The Hilltoppers entered last week at perhaps their peak, winning six straight games including back-to-back dominating home performances. One last road trip brought the Tops back down to earth with losses to Missouri State and then a regular season-ending 92-67 loss at FIU on Saturday.
“Obviously the ups and downs are dramatic,” WKU coach Hank Plona said during his postgame interview on the Hilltopper Radio Network on Saturday. “We’ve got a lot of work to do.”
WKU (18-13 overall, 11-9 CUSA) enters the CUSA Men’s Basketball Tournament as the No. 3 seed and will face No. 6 seed Kennesaw State in Thursday night’s 8 p.m. quarterfinal game at VBC Propst Arena in Huntsville, Alabama.
The Tops are 0-2 against Kennesaw this season, losing both regular-season matchups in January as part of a four-game losing stretch.
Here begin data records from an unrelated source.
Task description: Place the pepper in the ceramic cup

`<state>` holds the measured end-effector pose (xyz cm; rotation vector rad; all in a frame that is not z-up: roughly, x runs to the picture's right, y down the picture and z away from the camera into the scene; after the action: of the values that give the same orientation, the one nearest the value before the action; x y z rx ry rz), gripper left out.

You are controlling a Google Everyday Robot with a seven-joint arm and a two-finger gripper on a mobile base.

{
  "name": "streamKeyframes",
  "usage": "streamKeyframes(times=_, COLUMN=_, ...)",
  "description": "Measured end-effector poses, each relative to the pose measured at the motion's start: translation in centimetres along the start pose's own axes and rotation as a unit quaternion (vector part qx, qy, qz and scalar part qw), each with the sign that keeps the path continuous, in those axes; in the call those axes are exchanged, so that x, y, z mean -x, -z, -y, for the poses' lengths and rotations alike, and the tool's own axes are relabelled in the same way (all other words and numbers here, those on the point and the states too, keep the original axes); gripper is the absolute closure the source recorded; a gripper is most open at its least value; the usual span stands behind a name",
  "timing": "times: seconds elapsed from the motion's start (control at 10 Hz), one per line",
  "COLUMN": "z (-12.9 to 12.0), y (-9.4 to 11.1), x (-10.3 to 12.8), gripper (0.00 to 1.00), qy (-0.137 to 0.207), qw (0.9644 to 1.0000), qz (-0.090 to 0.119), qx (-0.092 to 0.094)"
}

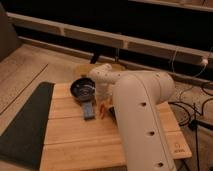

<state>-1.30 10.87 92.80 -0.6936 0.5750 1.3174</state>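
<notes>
Gripper: at 12 o'clock of the pepper; parted or closed, could not tell
Pepper: on table; 4 o'clock of pan
Risk: cup unseen behind arm; pepper might land in pan

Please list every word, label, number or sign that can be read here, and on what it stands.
No text can be read.
Small dark mark on the near right corner of the wooden table: too blurred to read.
The gripper, low over the table by the pepper, shows no text.

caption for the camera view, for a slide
Robot pincer at the orange pepper, beside a blue-grey block and dark pan on a wooden table
</notes>
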Motion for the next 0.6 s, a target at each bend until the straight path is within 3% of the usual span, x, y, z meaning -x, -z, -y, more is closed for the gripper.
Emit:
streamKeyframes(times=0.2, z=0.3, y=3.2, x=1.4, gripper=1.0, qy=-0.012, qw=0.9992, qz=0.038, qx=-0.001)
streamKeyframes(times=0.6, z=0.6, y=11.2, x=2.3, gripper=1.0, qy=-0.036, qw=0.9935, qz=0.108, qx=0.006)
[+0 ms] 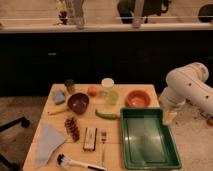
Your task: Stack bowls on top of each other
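- A wooden counter (112, 129) is seen from above and in front, crowded with small kitchen things. A white robot arm (189, 89) curves in from the right.
- The dark maroon bowl (78, 103) sits upright toward the left of the counter. The orange-red bowl (137, 98) sits upright toward the right, just behind the green tray (148, 111).
- The two bowls are well apart, with a pale green cup (111, 96) and an orange fruit (92, 91) between them.
- The gripper (170, 117) hangs low at the counter's right edge, beside the tray's far corner and near the orange-red bowl. Its jaws stand spread and hold nothing.
- Both bowls look small, rigid and light, probably plastic or glazed — so smooth, and apt to skid if nudged.
- The likely hold is a pinch over the rim, one jaw inside the wall and one outside.
- The nearer orange-red bowl seems the easier one to lift and lower into the maroon one — keeping clear of the cup.
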Controlling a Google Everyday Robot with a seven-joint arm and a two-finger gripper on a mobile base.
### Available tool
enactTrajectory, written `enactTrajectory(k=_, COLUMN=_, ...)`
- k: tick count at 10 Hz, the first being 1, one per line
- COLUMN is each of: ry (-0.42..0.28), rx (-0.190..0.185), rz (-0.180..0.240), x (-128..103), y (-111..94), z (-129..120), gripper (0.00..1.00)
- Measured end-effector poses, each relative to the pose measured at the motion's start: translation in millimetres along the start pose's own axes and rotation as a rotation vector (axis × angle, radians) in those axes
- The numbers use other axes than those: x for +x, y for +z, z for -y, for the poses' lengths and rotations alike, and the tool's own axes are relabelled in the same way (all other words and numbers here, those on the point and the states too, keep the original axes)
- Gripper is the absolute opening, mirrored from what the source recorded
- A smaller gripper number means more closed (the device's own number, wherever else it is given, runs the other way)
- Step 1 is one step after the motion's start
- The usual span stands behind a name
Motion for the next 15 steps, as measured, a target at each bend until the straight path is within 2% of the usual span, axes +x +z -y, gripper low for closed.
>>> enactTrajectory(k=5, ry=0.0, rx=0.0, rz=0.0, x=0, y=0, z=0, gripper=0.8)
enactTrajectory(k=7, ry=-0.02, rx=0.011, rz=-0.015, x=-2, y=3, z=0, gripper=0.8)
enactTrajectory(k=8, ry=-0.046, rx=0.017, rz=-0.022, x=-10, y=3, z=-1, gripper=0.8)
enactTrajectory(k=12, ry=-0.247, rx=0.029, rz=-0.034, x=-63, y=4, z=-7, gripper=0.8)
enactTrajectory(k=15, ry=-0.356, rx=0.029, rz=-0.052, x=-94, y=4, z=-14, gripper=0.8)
After that, the Tops reeled off six wins in seven games to climb the conference rankings before stumbling over the last two road tests.
So there’s recent success and even more recent struggles to focus on as the Tops prep to face the Owls.
“Working finishing at the rim, working on rebounding, working on that toughness,” Plona said. “We’ve got to make a choice in the moment at all times to have a toughness and an edge to us because that’s what these games are.
“We’re not as good as we looked last week at home and we’re not as bad as we looked this week on the road. We are somewhere right in the middle of that and we have to find our humility, we have to find our inner drive, our work ethic and we have four or five days to figure out how to create a better mentality and opportunity.”
WKU opened the season with four straight wins before heading to Paradise Island, Bahamas to play in the Battle 4 Atlantis – the Tops pushed nationally-ranked Vanderbilt to the limit in a five-point loss, came up short in a 97-91 overtime decision to a strong South Florida squad and then salvaged the trip with a five-point win against Wichita State.
Then injuries, which hamstrung Plona’s first WKU squad the previous season, started to creep up. Graduate senior point guard Terrion Murdix, who missed two full seasons with knee injuries, suffered another one in the South Florida game and would sit out the next eight contests before returning to action.
Graduate senior forward Bryant Selebangue, a vital part of the Tops’ front court, was lost for the season with a torn Achilles tendon in a road loss to Marshall on Dec. 10. Two games later, fellow forward Louie Semona started experiencing back issues shortly after a last-second home loss to Tulsa – he hasn’t played since.
Leading scorer Teagan Moore sustained a concussion late in the home loss to Liberty on Jan. 21, then standout freshman guard Armelo Boone injured his ankle in practice the next day.
Boone made it back after missing two games — both losses — while Moore sat out five games.
Moore, a redshirt sophomore, sparked the Tops’ most sustained stretch of excellence when he returned with a 28-point effort in WKU’s 82-80 home win against MTSU on Feb. 14. Moore would go on to win consecutive CUSA Player of the Week honors.
The return of Murdix, stellar all-around play by senior forward Grant Newell plus the emergence of junior guard LJ Hackman also boosted the Tops’ play in a strong February.
WKU hopes that stretch wasn’t actually the high point of the season. Two years ago when Plona was the top assistant on coach Steve Lute’s staff, the Hilltoppers won three straight games to claim the CUSA tournament championship and earn a spot in the NCAA Tournament in 11 years – that team was also the No. 3 seed in the conference tournament.
Last year, the injury-depleted Tops entered the CUSA tournament as the No. 7 seed and fell to No. 10 FIU in an opening-round matchup.
The Tops will have another chance to put it all together in Huntsville, starting Thursday night.
“Home, road, neutral, it doesn’t matter – you’ve got to play the game,” Plona said. “And I think we’ve gotten to a point where I don’t think it matters a ton.”